From my simple understanding of it. TBDR GPUs extract performance by tiling and binning primitives and handing that out for rasterization. The multiple passes allow it to work on both at the same time? Kinda like how a CPU pipelines stuff? I thought GPGPU workloads means that it skips the rasterization stage? So what's the problem with treating it like an IMR.




A modern renderer does rasterization followed by a sequence of post-processing steps that you can think of as compute dispatches (kernels) running one thread per pixel. The reality is often somewhat more complex, but that's a good first approximation.

Those steps tend to be local, so instead of running step 1 on the whole screen, then step 2 on the whole screen, and so on, you could run all steps on the top-left tile (of e.g. 128x128 pixels), then all steps on the next tile, and so on. The downside is that you'll likely have to compute some data in the boundary regions between tiles multiple times. The upside is that the bulk of intermediate data between post-processing steps never has to be written out to and read back from memory (modern render targets are too large to fit into traditional caches, though that may be different with the huge cache AMD has built for their latest GPUs).

The same principle can be applied to GPGPU algorithms that have similar locality. This tends to be discussed under the label of "kernel fusion".


My understanding is, that the rasterization process also happens per tile.

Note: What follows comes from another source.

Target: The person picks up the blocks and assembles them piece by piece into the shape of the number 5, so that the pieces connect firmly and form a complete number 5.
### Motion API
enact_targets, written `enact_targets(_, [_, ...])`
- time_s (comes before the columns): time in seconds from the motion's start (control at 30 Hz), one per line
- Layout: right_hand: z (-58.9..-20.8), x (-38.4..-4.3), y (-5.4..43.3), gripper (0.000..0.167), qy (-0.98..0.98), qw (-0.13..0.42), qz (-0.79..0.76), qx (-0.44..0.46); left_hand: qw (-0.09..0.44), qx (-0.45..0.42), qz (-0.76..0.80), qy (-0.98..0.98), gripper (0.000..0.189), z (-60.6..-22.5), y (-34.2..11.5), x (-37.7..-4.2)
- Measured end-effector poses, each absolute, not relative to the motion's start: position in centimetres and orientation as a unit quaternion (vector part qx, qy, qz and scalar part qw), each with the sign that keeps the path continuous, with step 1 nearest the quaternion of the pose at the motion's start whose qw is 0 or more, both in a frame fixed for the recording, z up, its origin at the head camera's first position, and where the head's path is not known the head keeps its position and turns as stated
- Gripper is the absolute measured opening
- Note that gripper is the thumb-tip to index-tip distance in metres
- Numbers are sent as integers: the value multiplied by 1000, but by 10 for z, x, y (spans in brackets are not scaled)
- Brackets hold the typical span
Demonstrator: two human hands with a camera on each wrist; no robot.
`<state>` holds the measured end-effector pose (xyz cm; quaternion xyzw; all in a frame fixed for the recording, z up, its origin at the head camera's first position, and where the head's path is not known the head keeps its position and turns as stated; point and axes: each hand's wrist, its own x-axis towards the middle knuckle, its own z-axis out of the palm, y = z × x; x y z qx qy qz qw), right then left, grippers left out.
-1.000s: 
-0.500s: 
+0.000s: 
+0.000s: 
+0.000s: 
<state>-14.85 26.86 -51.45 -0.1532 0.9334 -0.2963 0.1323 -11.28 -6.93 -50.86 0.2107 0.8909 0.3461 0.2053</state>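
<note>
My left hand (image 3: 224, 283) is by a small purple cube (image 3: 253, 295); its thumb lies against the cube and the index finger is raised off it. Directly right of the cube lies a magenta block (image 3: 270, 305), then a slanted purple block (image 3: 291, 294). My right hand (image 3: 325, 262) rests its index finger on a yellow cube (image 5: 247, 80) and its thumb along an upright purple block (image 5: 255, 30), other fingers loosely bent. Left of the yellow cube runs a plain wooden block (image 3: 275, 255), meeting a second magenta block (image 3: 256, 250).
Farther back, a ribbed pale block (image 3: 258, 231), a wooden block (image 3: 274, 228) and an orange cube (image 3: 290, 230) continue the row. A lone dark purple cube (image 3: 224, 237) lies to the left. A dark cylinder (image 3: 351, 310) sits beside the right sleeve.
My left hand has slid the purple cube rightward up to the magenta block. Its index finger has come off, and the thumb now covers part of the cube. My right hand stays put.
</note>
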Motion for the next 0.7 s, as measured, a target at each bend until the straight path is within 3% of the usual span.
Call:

One of the cases where this can cause performance problems is, when you want to read the output of a previous render pass. If you want to be able to read arbitrary parts of the output of the previous render pass, the output buffer probably needs to be copied from the tile memory into a memory that can hold the whole buffer at once. Furthermore, this also means that all tiles of the previous render pass need to execute before the next one can run. This limits how much work can be done in parallel.